*Task prompt*:
Copy the data that follows, character for character, minus the pictures.
------------------------------------------------
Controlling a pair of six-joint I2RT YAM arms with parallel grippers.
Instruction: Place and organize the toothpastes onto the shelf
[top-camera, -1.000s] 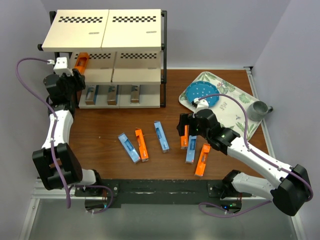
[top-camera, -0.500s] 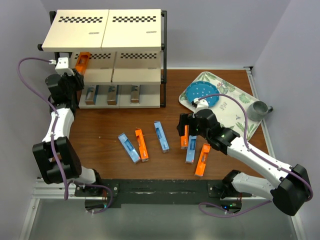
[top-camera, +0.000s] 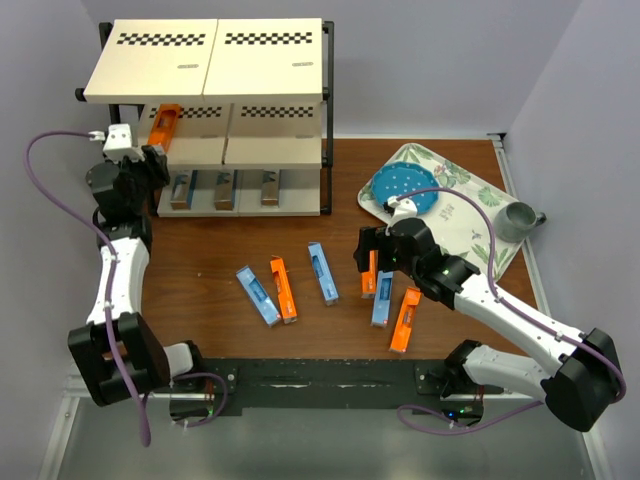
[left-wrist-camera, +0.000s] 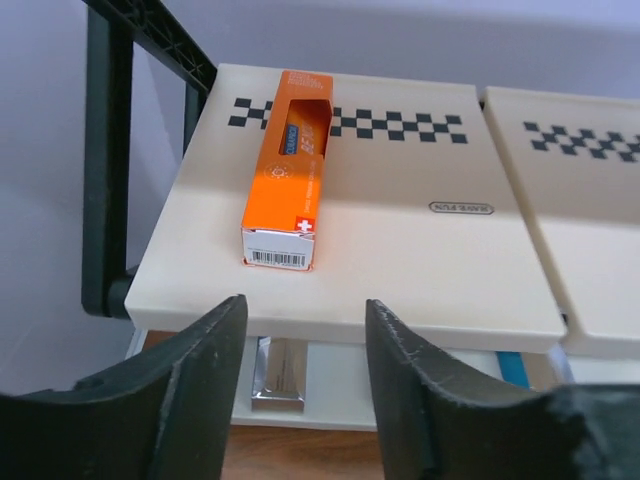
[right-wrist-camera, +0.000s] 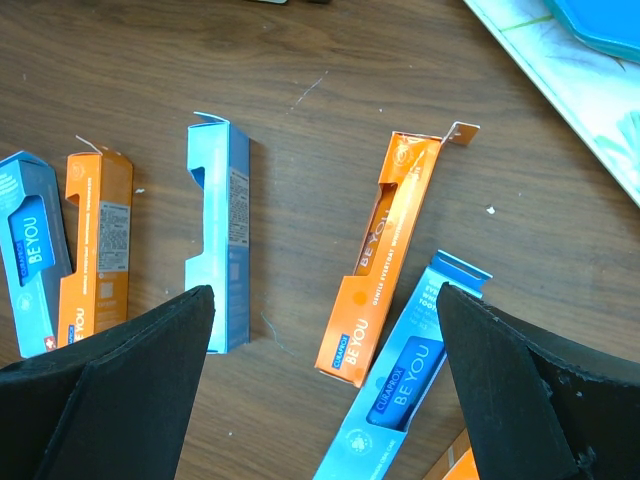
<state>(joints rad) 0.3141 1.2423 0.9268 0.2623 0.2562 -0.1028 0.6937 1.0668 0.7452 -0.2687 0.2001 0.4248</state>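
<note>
Top view: the shelf (top-camera: 205, 60) fills the upper left of the frame. One orange toothpaste (top-camera: 163, 125) lies at the left end of its middle board, and three silver-grey cartons (top-camera: 224, 188) sit side by side on the bottom board. The left gripper (top-camera: 152, 160) is just beside the shelf's left end, below the orange toothpaste and apart from it. Six loose cartons (top-camera: 322, 272), three light blue and three orange, lie on the table (top-camera: 200, 250) across the middle of the frame. The right gripper (top-camera: 372, 262) hangs over the orange one right of centre. At the right is a floral tray (top-camera: 470, 235) with a blue plate (top-camera: 405, 188), and a grey mug (top-camera: 515, 220) stands just beside it

Left wrist view: the orange toothpaste (left-wrist-camera: 288, 170) lies flat on the cream board, upper centre, its far end across the checkered strip (left-wrist-camera: 400, 125) and its barcode end near the front edge. The left gripper (left-wrist-camera: 303, 310) has its fingers (left-wrist-camera: 190, 390) parted at the bottom of the frame, nothing between them

Right wrist view: the right gripper (right-wrist-camera: 325, 300) is spread wide and empty, its fingers (right-wrist-camera: 110, 400) in the lower corners. Between them lie a light blue carton (right-wrist-camera: 220, 235) and an orange carton (right-wrist-camera: 385, 255), and three more cartons show at the left and lower edges
</note>
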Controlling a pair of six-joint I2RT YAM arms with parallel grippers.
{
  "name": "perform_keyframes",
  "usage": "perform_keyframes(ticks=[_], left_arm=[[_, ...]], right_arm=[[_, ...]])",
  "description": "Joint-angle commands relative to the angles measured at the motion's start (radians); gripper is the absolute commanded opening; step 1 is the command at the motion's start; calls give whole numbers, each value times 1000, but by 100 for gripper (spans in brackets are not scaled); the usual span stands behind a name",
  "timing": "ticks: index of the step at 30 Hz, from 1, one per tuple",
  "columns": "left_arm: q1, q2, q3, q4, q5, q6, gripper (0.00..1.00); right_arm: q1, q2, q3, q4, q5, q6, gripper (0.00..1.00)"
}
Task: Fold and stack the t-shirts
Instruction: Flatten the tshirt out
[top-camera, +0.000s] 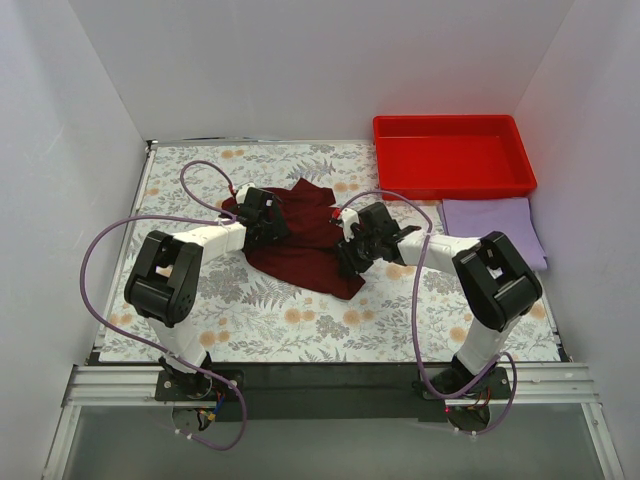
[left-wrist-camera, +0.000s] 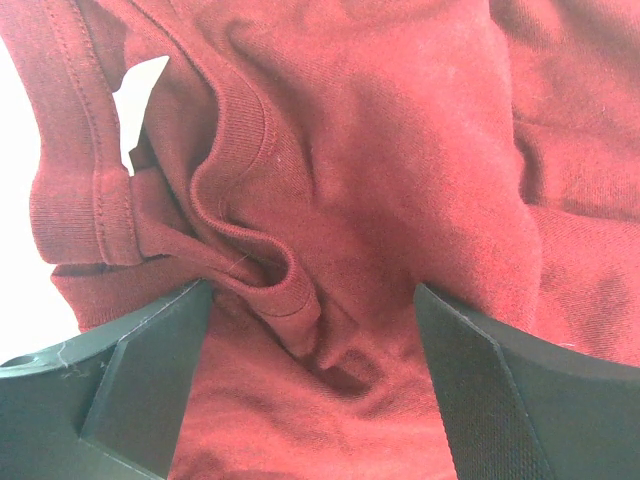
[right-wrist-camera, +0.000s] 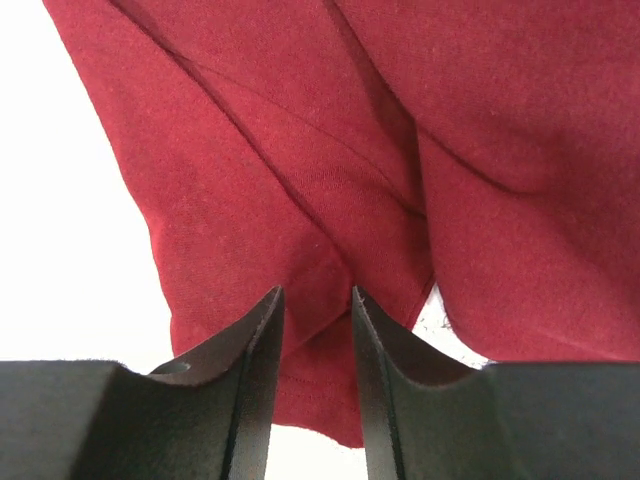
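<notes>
At the centre of the floral-covered table (top-camera: 300, 320) we find the maroon t-shirt (top-camera: 305, 250) lying crumpled and unfolded, spread between the two arms. We note the lavender t-shirt (top-camera: 495, 225) lying flat at the right side of the table, well apart from the maroon one and just in front of the red tray (top-camera: 450, 188), which stands at the far right corner. The left gripper (left-wrist-camera: 312, 290) is over the upper left part of the maroon t-shirt; in its wrist view we see its fingers (left-wrist-camera: 140, 380) spread wide, released, with a ridge of ribbed hem or collar bunched up in the space between them and not clamped. The right gripper (right-wrist-camera: 316, 292) is at the lower right part of the same garment, near its edge. Its fingers (right-wrist-camera: 250, 380) stand close together with a narrow gap, and maroon cloth shows in that gap at the tips; we cannot tell whether they are pinching the fabric or merely straddling it. Creases run diagonally across the cloth beyond those fingers, and the bright table surface shows past the shirt's edge on the left of that view.
</notes>
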Motion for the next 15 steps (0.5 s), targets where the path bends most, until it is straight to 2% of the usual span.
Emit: perform_keyframes(ticks=[1,7,10,12,15], left_arm=[[6,12,-34,-74,23,1,82],[6,15,-34,-77,25,2,82],[6,16,-31,-77,23,4,82],[6,23,-25,-79,20,4,82],[6,30,-19,-82,23,2,82]], right_arm=[[1,23,49,4,-33,-15,38],[-2,52,58,5,27,-6,36],[-2,46,58,5,7,-9,23],[-2,7,55,2,-31,-6,3],[7,-32,55,-7,-102,14,1]])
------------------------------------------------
*Solution to the problem*:
Controlling a pair of six-joint I2RT YAM arms with parallel grippers.
Instruction: Place and organize the toothpastes onto the shelf
[top-camera, -1.000s] 
[top-camera, -0.500s] 
[top-camera, +0.000s] 
[left-wrist-camera, +0.000s] 
[right-wrist-camera, +0.000s] 
<state>(joints rad) 0.3141 1.2423 0.9268 0.2623 0.2562 -0.1028 0.6937 1.0668 0.7452 -0.2687 0.2001 0.4248</state>
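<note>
Top view: the shelf (top-camera: 205, 60) fills the upper left of the frame. One orange toothpaste (top-camera: 163, 125) lies at the left end of its middle board, and three silver-grey cartons (top-camera: 224, 188) sit side by side on the bottom board. The left gripper (top-camera: 152, 160) is just beside the shelf's left end, below the orange toothpaste and apart from it. Six loose cartons (top-camera: 322, 272), three light blue and three orange, lie on the table (top-camera: 200, 250) across the middle of the frame. The right gripper (top-camera: 372, 262) hangs over the orange one right of centre. At the right is a floral tray (top-camera: 470, 235) with a blue plate (top-camera: 405, 188), and a grey mug (top-camera: 515, 220) stands just beside it

Left wrist view: the orange toothpaste (left-wrist-camera: 288, 170) lies flat on the cream board, upper centre, its far end across the checkered strip (left-wrist-camera: 400, 125) and its barcode end near the front edge. The left gripper (left-wrist-camera: 303, 310) has its fingers (left-wrist-camera: 190, 390) parted at the bottom of the frame, nothing between them

Right wrist view: the right gripper (right-wrist-camera: 325, 300) is spread wide and empty, its fingers (right-wrist-camera: 110, 400) in the lower corners. Between them lie a light blue carton (right-wrist-camera: 220, 235) and an orange carton (right-wrist-camera: 385, 255), and three more cartons show at the left and lower edges
</note>
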Controlling a pair of six-joint I2RT YAM arms with parallel grippers.
{
  "name": "perform_keyframes",
  "usage": "perform_keyframes(ticks=[_], left_arm=[[_, ...]], right_arm=[[_, ...]])",
  "description": "Joint-angle commands relative to the angles measured at the motion's start (radians); gripper is the absolute commanded opening; step 1 is the command at the motion's start; calls give whole numbers, each value times 1000, but by 100 for gripper (spans in brackets are not scaled); the usual span stands behind a name",
  "timing": "ticks: index of the step at 30 Hz, from 1, one per tuple",
  "columns": "left_arm: q1, q2, q3, q4, q5, q6, gripper (0.00..1.00); right_arm: q1, q2, q3, q4, q5, q6, gripper (0.00..1.00)"
}
Task: Fold and stack the t-shirts
Instruction: Flatten the tshirt out
[top-camera, +0.000s] 
[left-wrist-camera, +0.000s] 
[right-wrist-camera, +0.000s] 
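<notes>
At the centre of the floral-covered table (top-camera: 300, 320) we find the maroon t-shirt (top-camera: 305, 250) lying crumpled and unfolded, spread between the two arms. We note the lavender t-shirt (top-camera: 495, 225) lying flat at the right side of the table, well apart from the maroon one and just in front of the red tray (top-camera: 450, 188), which stands at the far right corner. The left gripper (left-wrist-camera: 312, 290) is over the upper left part of the maroon t-shirt; in its wrist view we see its fingers (left-wrist-camera: 140, 380) spread wide, released, with a ridge of ribbed hem or collar bunched up in the space between them and not clamped. The right gripper (right-wrist-camera: 316, 292) is at the lower right part of the same garment, near its edge. Its fingers (right-wrist-camera: 250, 380) stand close together with a narrow gap, and maroon cloth shows in that gap at the tips; we cannot tell whether they are pinching the fabric or merely straddling it. Creases run diagonally across the cloth beyond those fingers, and the bright table surface shows past the shirt's edge on the left of that view.
</notes>
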Motion for the next 15 steps (0.5 s), targets where the path bends most, until it is straight to 2% of the usual span.
Emit: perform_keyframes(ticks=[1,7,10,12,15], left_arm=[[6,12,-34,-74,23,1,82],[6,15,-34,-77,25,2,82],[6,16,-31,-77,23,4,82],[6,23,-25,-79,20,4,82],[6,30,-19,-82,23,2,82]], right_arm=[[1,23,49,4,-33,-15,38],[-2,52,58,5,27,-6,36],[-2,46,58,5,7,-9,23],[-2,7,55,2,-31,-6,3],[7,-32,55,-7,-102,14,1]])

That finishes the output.